ECLI:NL:RBDHA:2024:1871

Rechtbank Den Haag

Datum uitspraak
12 februari 2024
Publicatiedatum
16 februari 2024
Zaaknummer
NL23.37990
Instantie
Rechtbank Den Haag
Type
Uitspraak
Rechtsgebied
Bestuursrecht; Vreemdelingenrecht
Procedures
  • Eerste aanleg - enkelvoudig
Vindplaatsen
  • Rechtspraak.nl
AI samenvatting door LexboostAutomatisch gegenereerd

Afwijzing verzoek voorlopige voorziening in asielzaak met betrekking tot verantwoordelijkheid Kroatië

In de zaak met zaaknummer NL23.37990 heeft de voorzieningenrechter van de Rechtbank Den Haag op 12 februari 2024 uitspraak gedaan in een verzoek om een voorlopige voorziening. Verzoeker, wiens naam niet is vermeld, heeft een asielaanvraag ingediend die door de staatssecretaris van Justitie en Veiligheid, verweerder, niet in behandeling is genomen. Dit gebeurde op basis van het besluit van 1 december 2023, waarin werd gesteld dat Kroatië verantwoordelijk is voor de behandeling van de asielaanvraag. Verzoeker heeft hiertegen beroep ingesteld en verzocht om een voorlopige voorziening. De voorzieningenrechter heeft op grond van artikel 8:83, derde lid, van de Algemene wet bestuursrecht (Awb) uitspraak gedaan zonder zitting.

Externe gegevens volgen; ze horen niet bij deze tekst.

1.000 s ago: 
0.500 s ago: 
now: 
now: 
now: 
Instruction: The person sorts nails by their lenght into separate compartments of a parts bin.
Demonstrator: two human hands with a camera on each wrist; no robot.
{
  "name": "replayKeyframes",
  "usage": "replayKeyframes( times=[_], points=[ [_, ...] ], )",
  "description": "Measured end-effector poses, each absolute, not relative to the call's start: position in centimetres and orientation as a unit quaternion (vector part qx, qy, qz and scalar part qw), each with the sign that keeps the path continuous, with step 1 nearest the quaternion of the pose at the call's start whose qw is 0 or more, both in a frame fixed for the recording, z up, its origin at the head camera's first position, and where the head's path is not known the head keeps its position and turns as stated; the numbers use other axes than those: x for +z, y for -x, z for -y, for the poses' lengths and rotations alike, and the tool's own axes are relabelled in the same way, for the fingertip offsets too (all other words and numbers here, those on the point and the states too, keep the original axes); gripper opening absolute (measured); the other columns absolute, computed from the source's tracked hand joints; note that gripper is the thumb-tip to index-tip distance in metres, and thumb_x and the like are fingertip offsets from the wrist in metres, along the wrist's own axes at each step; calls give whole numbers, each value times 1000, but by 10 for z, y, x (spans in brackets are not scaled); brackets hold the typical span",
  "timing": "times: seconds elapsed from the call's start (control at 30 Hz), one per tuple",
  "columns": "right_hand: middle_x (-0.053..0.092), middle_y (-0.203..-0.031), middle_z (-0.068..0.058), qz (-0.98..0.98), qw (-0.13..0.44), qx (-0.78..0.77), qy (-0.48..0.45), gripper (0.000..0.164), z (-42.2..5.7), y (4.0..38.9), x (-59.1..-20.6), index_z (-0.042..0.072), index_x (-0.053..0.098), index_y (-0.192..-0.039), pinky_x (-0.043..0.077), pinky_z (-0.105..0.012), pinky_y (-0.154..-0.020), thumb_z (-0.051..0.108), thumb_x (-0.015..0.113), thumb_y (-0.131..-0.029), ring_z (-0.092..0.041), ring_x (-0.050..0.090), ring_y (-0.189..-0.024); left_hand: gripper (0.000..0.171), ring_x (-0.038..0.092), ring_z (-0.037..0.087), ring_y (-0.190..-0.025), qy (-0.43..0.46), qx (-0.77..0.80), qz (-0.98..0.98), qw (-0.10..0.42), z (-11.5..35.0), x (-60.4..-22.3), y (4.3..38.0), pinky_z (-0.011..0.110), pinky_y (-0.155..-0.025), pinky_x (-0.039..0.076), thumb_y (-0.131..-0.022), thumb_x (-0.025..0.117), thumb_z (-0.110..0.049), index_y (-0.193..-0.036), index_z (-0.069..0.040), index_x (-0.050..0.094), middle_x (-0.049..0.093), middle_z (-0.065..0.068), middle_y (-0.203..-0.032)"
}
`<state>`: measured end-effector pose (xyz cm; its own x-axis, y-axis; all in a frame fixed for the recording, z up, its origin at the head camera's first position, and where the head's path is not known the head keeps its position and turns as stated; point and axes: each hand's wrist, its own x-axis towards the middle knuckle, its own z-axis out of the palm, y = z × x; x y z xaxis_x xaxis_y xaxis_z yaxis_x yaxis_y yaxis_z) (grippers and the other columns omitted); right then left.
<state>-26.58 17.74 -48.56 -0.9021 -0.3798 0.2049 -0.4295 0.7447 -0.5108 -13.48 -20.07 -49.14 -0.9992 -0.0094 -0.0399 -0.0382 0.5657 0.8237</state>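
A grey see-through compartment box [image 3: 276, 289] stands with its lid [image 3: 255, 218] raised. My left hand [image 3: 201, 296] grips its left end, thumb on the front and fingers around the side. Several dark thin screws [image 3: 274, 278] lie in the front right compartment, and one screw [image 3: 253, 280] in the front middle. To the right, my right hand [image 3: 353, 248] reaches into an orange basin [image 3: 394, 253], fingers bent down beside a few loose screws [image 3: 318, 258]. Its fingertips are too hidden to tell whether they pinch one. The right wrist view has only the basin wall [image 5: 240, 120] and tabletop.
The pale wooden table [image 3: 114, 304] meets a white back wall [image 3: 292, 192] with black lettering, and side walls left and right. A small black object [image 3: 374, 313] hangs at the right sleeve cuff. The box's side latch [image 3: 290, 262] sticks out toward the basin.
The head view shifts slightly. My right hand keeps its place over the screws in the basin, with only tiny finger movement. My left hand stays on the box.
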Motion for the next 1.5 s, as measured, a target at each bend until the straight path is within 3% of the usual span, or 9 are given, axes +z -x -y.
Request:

In de overwegingen van de uitspraak wordt vermeld dat er op dezelfde dag in een andere zaak (NL23.37989) al een beslissing is genomen op het beroep dat verband houdt met het verzoek om voorlopige voorziening. Hierdoor is het verzoek om een voorlopige voorziening niet meer nodig en wordt het als kennelijk ongegrond afgewezen. Tevens is er geen aanleiding voor een proceskostenveroordeling. De uitspraak is gedaan door mr. J.F.I. Sinack, in aanwezigheid van mr. E.C. Jacobs, griffier, en is openbaar gemaakt via geanonimiseerde publicatie op de website van de rechtspraak. Tegen deze uitspraak staat geen hoger beroep of verzet open.

Uitspraak

RECHTBANK DEN HAAG

Zittingsplaats Middelburg
Bestuursrecht
zaaknummer: NL23.37990

uitspraak van de voorzieningenrechter in de zaak tussen

[naam], verzoeker

V-nummer: [nummer]
(gemachtigde: mr. P.H. Hillen),
en

de staatssecretaris van Justitie en Veiligheid, verweerder.

Procesverloop

In het besluit van 1 december 2023 (het bestreden besluit) heeft verweerder de asielaanvraag van verzoeker niet in behandeling genomen, omdat Kroatië verantwoordelijk is voor de behandeling daarvan.
Verzoeker heeft tegen het bestreden besluit beroep ingesteld. Hij heeft verder de voorzieningenrechter verzocht om een voorlopige voorziening te treffen.
De voorzieningenrechter doet op grond van artikel 8:83, derde lid, van de Algemene wet bestuursrecht (Awb) uitspraak zonder zitting.

Overwegingen

1. Bij uitspraak van vandaag, in de zaak met nummer NL23.37989, heeft de rechtbank beslist op het beroep waarop dit verzoek om een voorlopige voorziening betrekking heeft. Een voorlopige voorziening is daarom niet meer nodig. Om die reden wordt het verzoek als kennelijk ongegrond afgewezen.
2. Voor een proceskostenveroordeling bestaat geen aanleiding.

Beslissing

De voorzieningenrechter wijst het verzoek om een voorlopige voorziening af.
Deze uitspraak is gedaan door mr. J.F.I. Sinack, voorzieningenrechter, in aanwezigheid van mr. E.C. Jacobs, griffier, en openbaar gemaakt door middel van geanonimiseerde publicatie op www.rechtspraak.nl.
De uitspraak is bekendgemaakt op:
Tegen deze uitspraak staat geen hoger beroep of verzet open.